### [What the task asks]
Comb through the entries for "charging" and pull out each line that holds it.

------ Information

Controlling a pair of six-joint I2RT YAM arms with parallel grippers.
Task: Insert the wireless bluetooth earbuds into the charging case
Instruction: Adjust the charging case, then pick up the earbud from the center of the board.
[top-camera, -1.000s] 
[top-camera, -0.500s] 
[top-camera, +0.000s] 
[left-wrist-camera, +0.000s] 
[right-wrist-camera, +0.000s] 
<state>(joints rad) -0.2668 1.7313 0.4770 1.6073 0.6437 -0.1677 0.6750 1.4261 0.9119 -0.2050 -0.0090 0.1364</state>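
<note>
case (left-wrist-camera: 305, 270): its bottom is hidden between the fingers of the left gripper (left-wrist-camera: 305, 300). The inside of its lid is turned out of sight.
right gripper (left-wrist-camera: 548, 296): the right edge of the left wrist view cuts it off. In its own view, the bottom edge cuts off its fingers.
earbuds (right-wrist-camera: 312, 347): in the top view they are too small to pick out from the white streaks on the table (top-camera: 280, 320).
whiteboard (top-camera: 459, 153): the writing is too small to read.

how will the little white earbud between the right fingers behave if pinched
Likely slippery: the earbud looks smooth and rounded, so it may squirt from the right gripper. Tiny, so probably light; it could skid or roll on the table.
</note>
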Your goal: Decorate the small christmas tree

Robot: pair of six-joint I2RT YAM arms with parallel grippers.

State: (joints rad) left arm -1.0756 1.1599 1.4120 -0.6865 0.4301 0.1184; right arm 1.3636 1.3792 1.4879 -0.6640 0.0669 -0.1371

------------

### [Exercise solution]
Task: Insert the wireless bluetooth earbuds into the charging case
Instruction: Adjust the charging case, then pick up the earbud from the center of the board.

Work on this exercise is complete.